By AHMED ZAYED in Tripoli, Libya
THE purported recovery of so-called treasure of slain Libyan President, Muammar Gadaffi, in Kenya has brought to the fore the problem of fake money syndicates in the East African country.
It has been reported an amount of between US$80 million and $100 million was found at a warehouse of a logistics company in the capital city, Nairobi.
The amount is supposedly part of the billions of dollars the Libyan leader stashed before his ouster and eventual killing in 2011 by French-US backed North Atlantic Treaty Organization (NATO) extremists.
However, there are doubts over the purported treasure reportedly found at a local logistics company following a series of recoveries of counterfeit money in Kenya.
In February, counterfeit banknotes including Kenyan shillings, US dollars and Euros were found at a house in the central town of Ruiru.
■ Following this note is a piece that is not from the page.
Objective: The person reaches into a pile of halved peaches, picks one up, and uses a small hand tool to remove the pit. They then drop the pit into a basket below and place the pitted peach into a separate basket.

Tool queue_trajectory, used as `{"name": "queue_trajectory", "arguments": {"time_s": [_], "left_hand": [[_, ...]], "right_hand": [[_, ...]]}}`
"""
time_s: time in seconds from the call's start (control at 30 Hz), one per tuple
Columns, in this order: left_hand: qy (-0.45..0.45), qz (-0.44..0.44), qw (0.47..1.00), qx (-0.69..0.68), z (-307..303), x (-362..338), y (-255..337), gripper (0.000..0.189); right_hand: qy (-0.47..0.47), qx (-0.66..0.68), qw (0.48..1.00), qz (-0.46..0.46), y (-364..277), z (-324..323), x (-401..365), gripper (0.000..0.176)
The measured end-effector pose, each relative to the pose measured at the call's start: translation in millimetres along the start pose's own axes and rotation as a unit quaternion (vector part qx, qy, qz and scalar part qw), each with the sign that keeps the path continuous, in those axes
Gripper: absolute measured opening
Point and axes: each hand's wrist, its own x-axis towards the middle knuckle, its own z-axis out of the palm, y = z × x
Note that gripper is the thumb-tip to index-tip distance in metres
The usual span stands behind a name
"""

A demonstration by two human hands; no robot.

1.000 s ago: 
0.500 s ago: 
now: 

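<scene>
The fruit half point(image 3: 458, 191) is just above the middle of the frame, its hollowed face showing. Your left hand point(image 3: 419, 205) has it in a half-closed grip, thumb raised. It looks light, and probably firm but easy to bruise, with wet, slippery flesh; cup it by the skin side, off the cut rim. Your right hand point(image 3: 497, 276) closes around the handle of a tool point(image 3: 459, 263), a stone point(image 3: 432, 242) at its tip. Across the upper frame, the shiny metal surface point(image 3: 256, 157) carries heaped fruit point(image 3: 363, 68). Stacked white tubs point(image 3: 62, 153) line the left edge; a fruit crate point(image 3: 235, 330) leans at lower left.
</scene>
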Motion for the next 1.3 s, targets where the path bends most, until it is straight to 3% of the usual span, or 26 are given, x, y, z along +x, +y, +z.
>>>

Police officers also recovered small pieces of gold and some licensed firearms.
Two men were arrested on charges of money-laundering.
In March, police seized wads of fake US$20 million at a Nairobi branch of a leading bank.
Six suspects were arrested.
Despite the prevalence of fake money, there are calls for authorities to investigate IPLCEA.
Analysts said if the reports of a treasure of Gaddaffi’s were authentic, the money must be surrendered to Kenya’s government.
If the money is fake, the company could face charges of manufacturing and distributing counterfeit money.
According to its website, the Kenyan company is “dedicated to helping businesses succeed.”
“We achieve this by providing competitive services in the logistics and supply services and ensuring that the client remains in control of their supply agreements at all times,” it states.
In April, a South African newspaper alleged more than R400 million ($27,8 million) cash stolen from Libya by Gadaffi had been stashed at the rural home of former president, Jacob Zuma.